U.S. live-cattle futures closed mixed to start the week as choppy trading continued to reflect investors' overriding unease over demand for beef. Cattle for April delivery rallied 1.05 cents, or 0.9%, to close at 1.1937 a pound in trading at the Chicago Mercantile Exchange. June cattle finished down 0.05 cent, or close to unchanged, at $1.1577 a pound. Cattle futures have been spiraling downward since the beginning of March, when beef demand began to slow markedly. Record-level beef prices and rising gasoline costs have been pushing consumers toward cheaper grocery purchases, analysts say. Now, a round of negative news over a ground-beef filler product, dubbed "pink slime" by critics, is further weighing on demand.

Wheat futures ended mostly higher, drawing support from traders covering short positions ahead of Tuesday's crop reports. However, hard red winter wheat futures at KCBT fell on improved growing conditions for crops in the U.S. plains. CBOT May wheat ended up 4 1/2 cents at $6.43 a bushel, May KCBT wheat ended 2 cents lower at $6.60 and May MGEX wheat ended up 1 cent at $8.47.

Soybean futures ended lower, succumbing to profit-taking as well. "The market is terribly vulnerable to a downward price correction," said Anne Frick, senior oilseed analyst with Jefferies Bache in New York.
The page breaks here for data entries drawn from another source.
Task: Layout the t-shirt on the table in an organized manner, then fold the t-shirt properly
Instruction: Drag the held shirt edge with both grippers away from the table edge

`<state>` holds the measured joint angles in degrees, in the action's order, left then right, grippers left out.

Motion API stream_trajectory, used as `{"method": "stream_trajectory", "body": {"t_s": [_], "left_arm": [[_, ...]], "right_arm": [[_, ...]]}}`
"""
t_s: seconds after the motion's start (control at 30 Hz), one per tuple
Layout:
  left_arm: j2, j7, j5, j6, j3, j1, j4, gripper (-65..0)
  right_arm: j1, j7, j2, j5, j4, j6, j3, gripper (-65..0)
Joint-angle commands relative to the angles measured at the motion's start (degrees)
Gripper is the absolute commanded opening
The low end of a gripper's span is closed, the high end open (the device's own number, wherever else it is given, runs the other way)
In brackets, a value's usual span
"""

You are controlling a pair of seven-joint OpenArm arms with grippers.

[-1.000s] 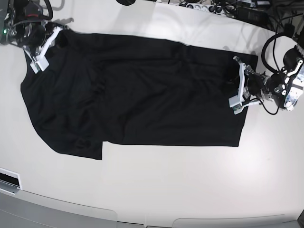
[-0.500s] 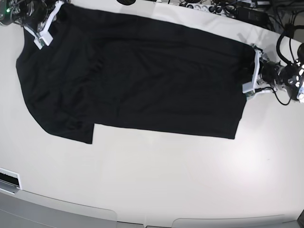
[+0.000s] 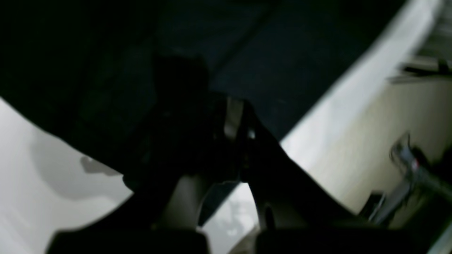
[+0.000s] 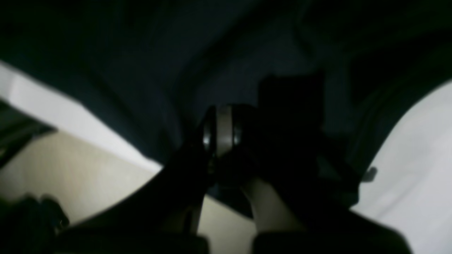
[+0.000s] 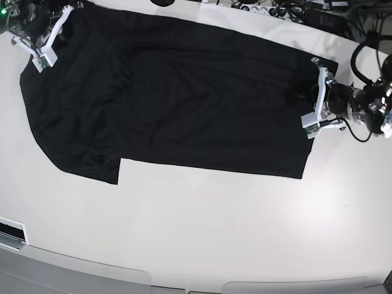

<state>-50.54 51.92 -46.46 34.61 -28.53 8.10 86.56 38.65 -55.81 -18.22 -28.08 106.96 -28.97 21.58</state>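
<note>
Nearest the viewer in the base view lies a broad bare stretch of the white surface, and beyond it the black t-shirt is spread wide across the far half of the surface, its near hem running roughly straight, with a stepped corner at the near side of the shirt's sleeve end. At the shirt's other end, the left pincer is clenched on the cloth's edge; its wrist view shows dark fabric bunched between the closed fingers. At the far corner of the sleeve end, close to the surface's back edge, the right pincer is likewise clenched on the t-shirt, with cloth wrapped around its tips in the wrist view. The step in hand looks like the laying-out: stretching the shirt flat between two held ends. To do it well, both arms should keep an even, gentle tension along the shirt's length, lower the held edges until they rest on the surface, and only then release, so no slack rebounds into wrinkles. The fold line visible across the shirt's sleeve end likely needs smoothing before any folding begins.
</note>
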Motion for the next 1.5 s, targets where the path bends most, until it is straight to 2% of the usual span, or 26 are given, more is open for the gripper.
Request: {"method": "stream_trajectory", "body": {"t_s": [0.0, 0.1, 0.2, 0.37, 0.43, 0.6, 0.8, 0.93, 1.13, 1.23, 1.37, 1.47], "left_arm": [[-0.72, -0.59, 0.83, -0.50, 0.50, -0.26, 0.07, -65.0], [0.44, -1.14, 3.85, -2.12, 0.50, -3.30, -0.15, -65.0], [1.03, -2.08, 6.78, -2.10, 0.50, -5.64, -0.17, -65.0], [1.03, -4.04, 11.54, -2.91, 0.50, -8.17, -0.17, -65.0], [1.01, -4.07, 11.61, -2.97, 0.50, -8.31, -0.17, -65.0], [0.85, -3.04, 11.93, -2.95, 0.50, -8.35, -0.17, -65.0], [-0.17, -1.92, 11.93, -2.71, 0.50, -10.34, -0.15, -65.0], [-0.24, -1.07, 11.93, -1.70, 0.48, -13.11, -0.15, -65.0], [-0.26, -0.44, 11.93, -1.20, 0.48, -14.27, -0.11, -65.0], [-0.31, 1.88, 11.93, -1.16, 0.50, -14.43, 0.20, -65.0], [-2.12, 2.38, 9.97, -1.16, 0.48, -15.30, 0.59, -65.0], [-3.45, 2.38, 7.85, -1.16, 0.48, -16.74, 0.61, -65.0]], "right_arm": [[0.24, 0.79, -0.59, 0.52, -0.02, 1.14, 0.39, -65.0], [0.22, 1.77, -0.50, 2.64, -2.19, 2.08, 0.39, -65.0], [-0.39, 4.35, -0.37, 2.54, -5.68, -0.26, 0.37, -65.0], [-4.11, 4.22, 1.60, 2.60, -13.92, -3.10, 0.37, -65.0], [-5.20, 4.11, 2.14, 2.60, -16.24, -4.83, 0.37, -65.0], [-5.31, 1.57, 2.14, 2.43, -16.59, -6.23, 0.37, -65.0], [-3.80, -3.80, 1.49, 1.22, -16.57, -6.23, 0.37, -65.0], [-0.94, -4.04, 0.11, -1.03, -14.51, -6.71, 0.39, -65.0], [2.95, -4.04, -0.04, -0.44, -8.07, -6.62, 0.39, -65.0], [3.78, -4.04, -0.04, 1.05, -6.51, -5.92, 0.39, -65.0], [3.69, -3.76, -0.39, 2.75, -6.49, -4.04, 0.39, -65.0], [3.56, -3.78, -1.27, 2.84, -6.49, -3.82, 0.39, -65.0]]}}
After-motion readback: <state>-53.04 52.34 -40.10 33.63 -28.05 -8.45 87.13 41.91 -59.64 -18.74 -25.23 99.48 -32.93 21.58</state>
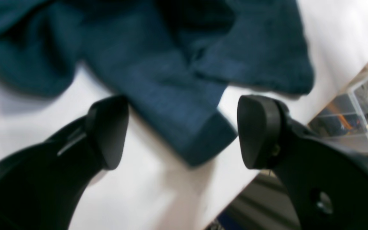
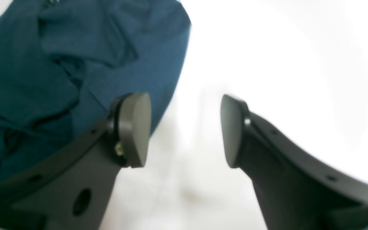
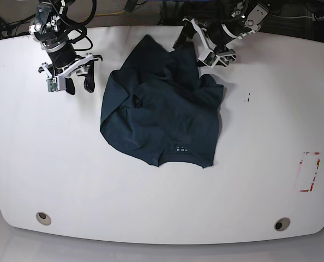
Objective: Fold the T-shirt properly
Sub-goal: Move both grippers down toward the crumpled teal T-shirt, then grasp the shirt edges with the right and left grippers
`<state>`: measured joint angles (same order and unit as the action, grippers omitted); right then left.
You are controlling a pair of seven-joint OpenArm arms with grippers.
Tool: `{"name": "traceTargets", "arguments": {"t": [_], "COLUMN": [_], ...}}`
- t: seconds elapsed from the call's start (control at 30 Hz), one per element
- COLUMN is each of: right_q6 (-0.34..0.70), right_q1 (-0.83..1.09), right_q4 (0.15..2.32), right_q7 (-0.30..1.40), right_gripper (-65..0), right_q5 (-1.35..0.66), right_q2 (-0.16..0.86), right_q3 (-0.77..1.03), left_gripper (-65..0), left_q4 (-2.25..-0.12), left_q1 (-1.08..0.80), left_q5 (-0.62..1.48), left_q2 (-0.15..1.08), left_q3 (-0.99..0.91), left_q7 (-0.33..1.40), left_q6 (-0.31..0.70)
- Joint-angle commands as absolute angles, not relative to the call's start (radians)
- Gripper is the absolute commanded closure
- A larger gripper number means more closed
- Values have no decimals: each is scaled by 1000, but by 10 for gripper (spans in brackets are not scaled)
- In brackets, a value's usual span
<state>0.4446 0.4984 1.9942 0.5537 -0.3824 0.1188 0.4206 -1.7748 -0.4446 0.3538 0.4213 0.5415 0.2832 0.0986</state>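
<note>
The dark navy-teal T-shirt (image 3: 162, 114) lies crumpled on the white table (image 3: 260, 136), with its tiny white mark (image 3: 179, 148) near the front hem. My left gripper (image 3: 191, 49) is open at the shirt's far edge. In the left wrist view a hemmed corner of the shirt (image 1: 158, 64) lies between the spread fingers of the left gripper (image 1: 182, 132), not gripped. My right gripper (image 3: 79, 85) is open and empty over bare table, left of the shirt. In the right wrist view the shirt (image 2: 43, 80) lies behind the left finger of the right gripper (image 2: 185, 131).
A clear plastic box (image 1: 359, 111) sits beyond the table's edge near my left gripper. A red rectangular mark (image 3: 309, 172) is at the table's right. Two round holes (image 3: 42, 217) (image 3: 282, 224) sit near the front edge.
</note>
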Motion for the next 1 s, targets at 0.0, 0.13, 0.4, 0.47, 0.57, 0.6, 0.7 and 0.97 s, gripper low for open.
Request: {"name": "traceTargets", "arguments": {"t": [0.0,0.13,0.4,0.47,0.57,0.6,0.7,0.97], "right_q6": [441,441,441,441,441,443,446,447], "right_q1": [499,483,380,335,251,223,142,-65], "right_q4": [2011,2011,1998,1986,1948,1928,1862,1584], "right_q7": [536,538,639,676,727,739,754,756], "right_gripper": [-333,-333,-333,-333,-333,-333,-333,-335], "right_q5": [-394,-394,-394,-394,-394,-394,-394,-394], "right_q2": [125,124,124,122,122,125,127,131], "right_q3": [424,421,421,418,389,371,321,156], "left_gripper": [-493,-472,-33,0,0,0,0,0], "left_q4": [-1756,-1728,-1702,-1702,-1710,-1712,-1719,-1727], "left_q1": [-443,-437,-435,-435,-441,-441,-444,-479], "left_q5": [363,363,363,363,363,364,371,371], "left_q2": [426,426,433,435,456,472,493,536], "left_q3": [564,596,596,595,595,595,595,555], "left_q7": [298,298,298,302,302,302,302,297], "left_q6": [102,102,102,102,102,102,102,102]}}
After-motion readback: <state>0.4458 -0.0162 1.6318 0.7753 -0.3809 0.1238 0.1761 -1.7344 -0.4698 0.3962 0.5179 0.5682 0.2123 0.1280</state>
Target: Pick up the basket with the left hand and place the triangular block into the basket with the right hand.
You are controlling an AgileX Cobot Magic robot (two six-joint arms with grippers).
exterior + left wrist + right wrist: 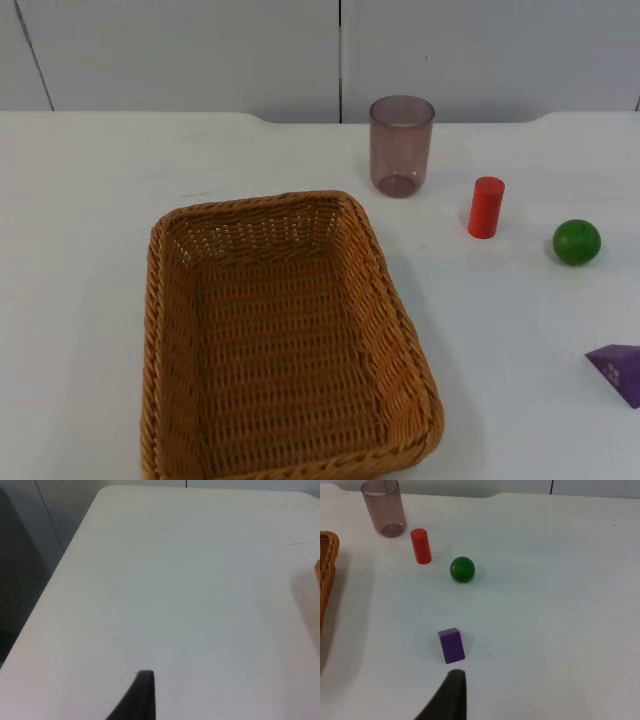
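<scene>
We start at the left gripper [145, 690]: one black fingertip hangs above bare worktop [175, 590], with a sliver of the basket's [280, 340] rim off to one side, well apart from it. We cannot tell how far it is open, and it holds nothing that we can see. The right gripper [452, 692] hovers just short of the purple triangular block [452, 645]; its opening is likewise hidden from us, and the block lies free on the worktop.

We judge the task to be at its very start: the basket sits flat and unlifted, and the block is untouched. The next move calls for the left gripper to travel across to the basket's near wall and close on the rim, while the right gripper descends squarely over the block.

For room, the block lies near the worktop's right side, well apart from the basket, with open surface between them. The green ball [577, 242], the red cylinder [486, 207] and the tinted cup [401, 146] stand farther back, off the direct path. The worktop's edge runs beside the left gripper.
</scene>
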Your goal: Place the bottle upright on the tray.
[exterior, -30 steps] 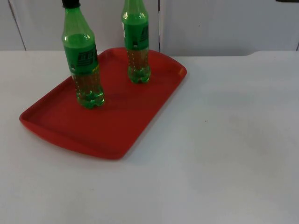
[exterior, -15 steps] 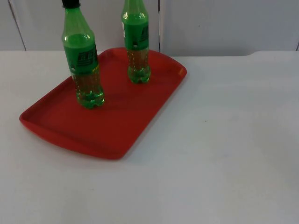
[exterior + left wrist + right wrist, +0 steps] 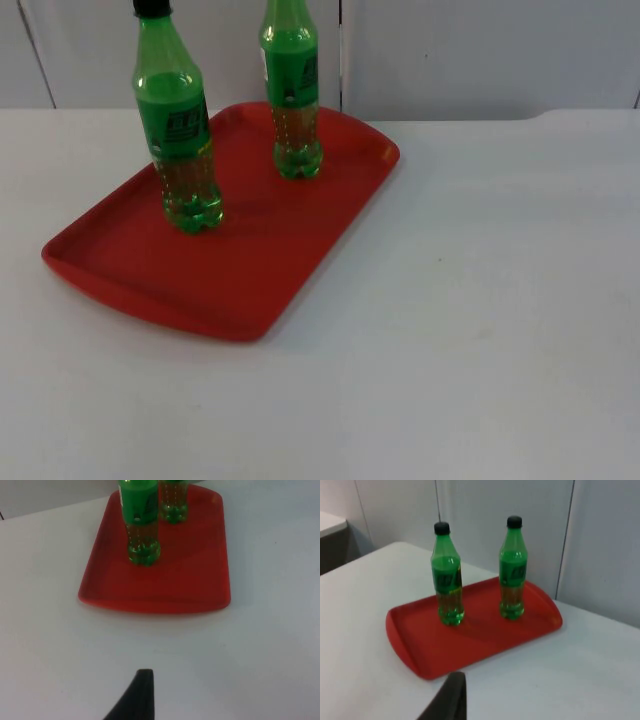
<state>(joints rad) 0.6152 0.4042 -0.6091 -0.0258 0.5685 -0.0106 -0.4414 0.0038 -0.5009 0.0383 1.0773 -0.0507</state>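
Two green bottles [image 3: 183, 140] [image 3: 292, 95] upright on red tray [image 3: 250, 290], tabletop's far left. Light, slick plastic; best gripped mid-body. Both claws' spread: cannot tell.

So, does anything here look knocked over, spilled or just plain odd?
Nothing stands out. Both green plastic bottles, the nearer one and the farther one, stand upright and apart on the red plastic tray. The tray lies flat, at an angle to the white table's edge. No spill shows.
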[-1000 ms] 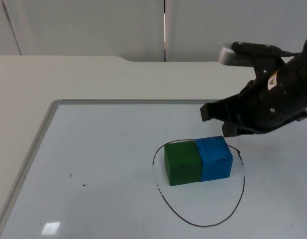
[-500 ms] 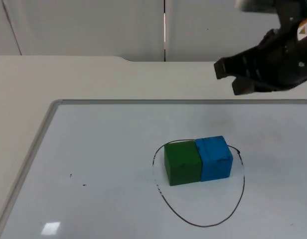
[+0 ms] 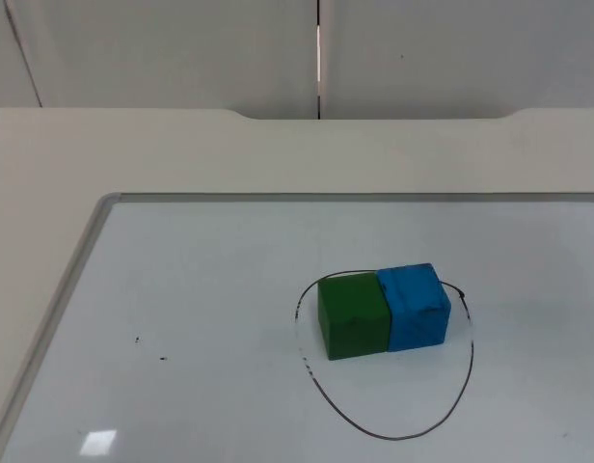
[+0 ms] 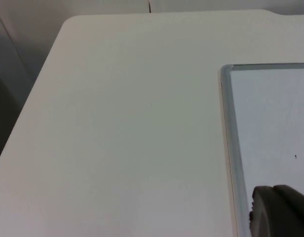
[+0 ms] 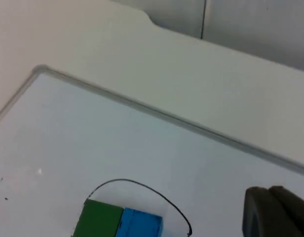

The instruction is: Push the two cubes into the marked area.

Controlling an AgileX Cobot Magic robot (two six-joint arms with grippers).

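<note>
Inside the drawn black ring (image 3: 468, 362) on the whiteboard (image 3: 181, 289), toward its twelve o'clock edge, the green cube (image 3: 353, 316) sits touching the blue cube (image 3: 414, 307) at its three o'clock, while the left gripper (image 4: 278, 210) hangs over the whiteboard's edge and the right gripper (image 5: 273, 210) is raised above the table, their grip impossible to tell.

A white desk (image 3: 181, 154) carries a pale whiteboard with a grey metal rim (image 3: 75, 280) and ends at a grey partition wall (image 3: 162, 48) split by a vertical seam (image 3: 318, 58).
</note>
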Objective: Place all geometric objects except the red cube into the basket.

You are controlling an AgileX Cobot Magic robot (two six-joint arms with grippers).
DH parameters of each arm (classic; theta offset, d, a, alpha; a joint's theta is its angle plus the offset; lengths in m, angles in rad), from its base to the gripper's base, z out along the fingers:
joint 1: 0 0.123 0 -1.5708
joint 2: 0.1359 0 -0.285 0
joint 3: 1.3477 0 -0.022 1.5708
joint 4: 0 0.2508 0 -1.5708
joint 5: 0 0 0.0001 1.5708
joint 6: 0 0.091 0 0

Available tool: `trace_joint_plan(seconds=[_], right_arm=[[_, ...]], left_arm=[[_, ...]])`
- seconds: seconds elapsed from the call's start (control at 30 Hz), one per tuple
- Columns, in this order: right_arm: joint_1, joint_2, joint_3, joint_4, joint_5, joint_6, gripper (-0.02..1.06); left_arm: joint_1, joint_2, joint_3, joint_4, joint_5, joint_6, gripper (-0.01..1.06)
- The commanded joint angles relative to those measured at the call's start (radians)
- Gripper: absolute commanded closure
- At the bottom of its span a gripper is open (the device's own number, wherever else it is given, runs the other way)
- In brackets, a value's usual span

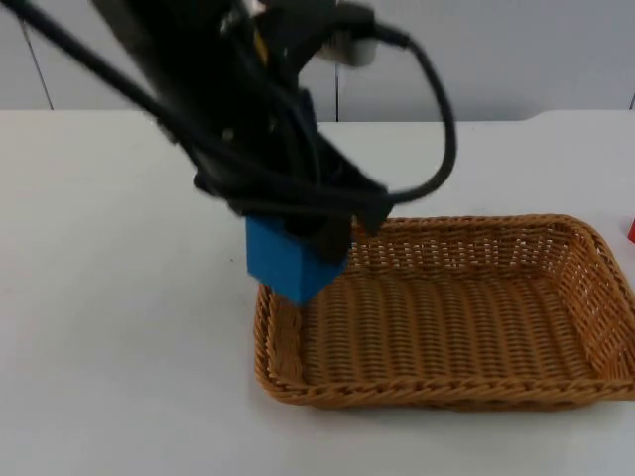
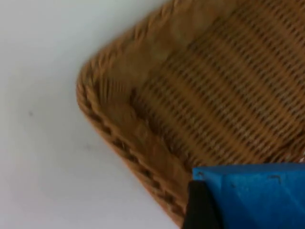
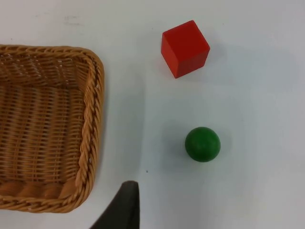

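Note:
My left gripper (image 1: 303,238) is shut on a blue block (image 1: 290,262) and holds it in the air over the far left corner of the woven basket (image 1: 437,395). Through the left wrist camera the blue block (image 2: 252,195) hangs above the basket's corner rim (image 2: 119,143), with one black fingertip (image 2: 200,207) against its side. The right wrist camera looks down on a red cube (image 3: 185,48) and a green ball (image 3: 202,144), both on the white table beside the basket's side wall (image 3: 93,129).
A red sliver (image 1: 631,231) of the cube peeks in at the table's right edge, just past the basket. White table top lies open to the left of the basket and in front of it.

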Motion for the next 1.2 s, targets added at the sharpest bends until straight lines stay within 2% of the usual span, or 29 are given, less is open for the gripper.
trace_joint_plan(seconds=[0.0,0.07,0.2,0.37,0.57,0.73,0.83,1.17], right_arm=[[-0.005,-0.004,0.002,0.004,-0.003,0.001,-0.01],[-0.005,-0.004,0.002,0.004,-0.013,0.001,-0.01],[-0.005,-0.004,0.002,0.004,-0.015,0.001,-0.01],[-0.005,-0.004,0.002,0.004,-0.015,0.001,-0.01],[-0.005,-0.004,0.003,-0.005,-0.013,0.001,-0.01],[-0.005,-0.004,0.019,-0.005,-0.022,0.001,-0.01],[-0.005,-0.004,0.024,-0.005,-0.026,0.001,-0.01],[-0.005,-0.004,0.024,-0.005,-0.036,0.001,-0.01]], left_arm=[[0.001,-0.012,0.06,-0.01,-0.088,-0.02,1.05],[0.001,-0.012,0.097,-0.011,-0.207,-0.041,1.05],[0.001,0.021,0.08,-0.014,-0.27,-0.042,1.05],[-0.001,0.118,0.01,-0.014,-0.253,-0.007,1.05],[-0.057,0.241,-0.08,-0.002,-0.255,0.018,1.05],[-0.071,0.302,-0.131,0.004,-0.25,0.017,1.05],[-0.071,0.345,-0.175,0.009,-0.211,0.02,1.05],[-0.071,0.401,-0.186,0.027,-0.238,0.024,1.05]])
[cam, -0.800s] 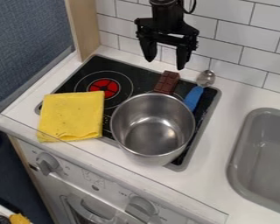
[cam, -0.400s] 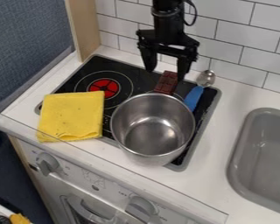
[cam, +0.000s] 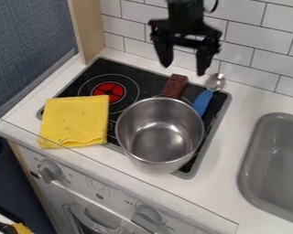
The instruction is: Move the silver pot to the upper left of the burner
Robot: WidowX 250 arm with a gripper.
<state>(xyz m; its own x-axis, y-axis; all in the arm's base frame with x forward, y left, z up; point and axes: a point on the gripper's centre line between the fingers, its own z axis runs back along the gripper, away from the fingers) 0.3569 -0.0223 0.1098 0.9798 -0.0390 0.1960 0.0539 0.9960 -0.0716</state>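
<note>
The silver, round metal pot [cam: 160, 153] stood upright on the black glass stove top [cam: 150, 82], at about four o'clock from its middle. Read from the pot, the round red-and-black burner [cam: 108, 92] lay between ten and eleven o'clock, well apart from the pot's rim. The black two-finger gripper [cam: 184, 68] hung in the air near the white tiled wall [cam: 262, 55], between twelve and one o'clock from the pot, released, its two fingers [cam: 204, 61] spread wide and pointing down. A brown, ridged chocolate-like bar [cam: 175, 85] lay just beside the rim, also between twelve and one, and a blue-handled silver spoon [cam: 203, 101] at one to two. The folded yellow cloth [cam: 74, 121] lay at nine o'clock, over the stove edge and the white counter [cam: 235, 137], and the grey rectangular sink [cam: 277, 160] was at three to four
</note>
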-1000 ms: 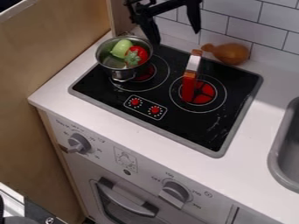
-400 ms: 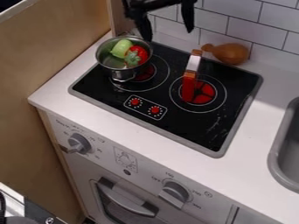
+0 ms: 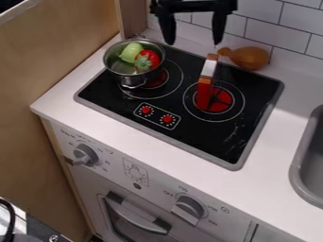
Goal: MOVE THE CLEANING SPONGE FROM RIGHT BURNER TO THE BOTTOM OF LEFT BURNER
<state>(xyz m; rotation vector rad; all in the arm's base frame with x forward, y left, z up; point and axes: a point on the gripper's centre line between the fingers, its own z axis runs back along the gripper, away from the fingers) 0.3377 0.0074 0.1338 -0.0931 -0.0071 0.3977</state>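
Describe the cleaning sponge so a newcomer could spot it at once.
On the black cooktop, find the right burner. The sponge is the narrow piece over its left part, red nearest the camera, pale in the middle, orange-brown at the far end. That banding sets it apart from the plain brown rounded item by the tiles.

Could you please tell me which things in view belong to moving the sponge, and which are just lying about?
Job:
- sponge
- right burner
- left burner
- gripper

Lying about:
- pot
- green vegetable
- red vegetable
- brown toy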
Traders are factoring in the risk that USDA may not issue anything bullish in the report Tuesday, Frick said. "Tighter supplies and strong demand are fundamentally bullish, but we have priced in all these factors and at some point, South American crop production estimates will stop going down," she added. CBOT May soybeans dropped 3 cents to $14.31 a bushel.

Cotton futures advanced as India's Trade and Textile minister said the country wouldn't issue any new export permits for cotton, leaving about three-million bales of the fiber in limbo. The bales may or may not end up getting shipped, analysts say, but falling global demand and ample supply capped the market's gains. "I see U.S. cotton futures continuing in a wide if not painful sideway pattern in the remaining months of this crop year," says Penson Futures' Sharon Johnson. ICE cotton for May delivery settled 1.1% higher at 89.48c/lb.

Crude oil futures fell Monday, briefly brushing eight-week lows as talks between Iran and major powers set for later this week helped cool worries about conflict in the oil-producing region. Light, sweet crude for May delivery settled 85 cents, or 0.8%, lower at $102.46 a barrel on the New York Mercantile Exchange, after dipping as low as $100.81 earlier in the session. Front-month May reformulated gasoline blendstock, or RBOB, settled 4.38 cents lower at $3.2967 a gallon. May heating oil ended 2.33 cents lower at $3.1459 a gallon.

Natural-gas futures grinded out a small gain Monday, after a listless session with light volume and little momentum in either direction. Gas futures for May delivery ended the day up 1.8 cents, or 0.9%, at $2.107 a million British thermal units on the New York Mercantile Exchange. Still, the gain was the market's first in three sessions.

Gold rose Monday as traders bet last week's U.S. unemployment report increased the likelihood that the Federal Reserve would maintain its accommodative policy to boost the economy. The most actively traded contract, for June delivery, rose $13.80, or 0.9%, to settle at $1,643.90 a troy ounce on the Comex division of the New York Mercantile Exchange. Comex gold trading was closed Friday in observance of the Good Friday holiday.

The stock market had its first chance to respond to Friday's disappointing jobs report and the results were predictable. The Dow lost 130 points to close at 12929. Nasdaq dropped 33, closing at 3047. The S&P 500 finished at 1382, losing 15.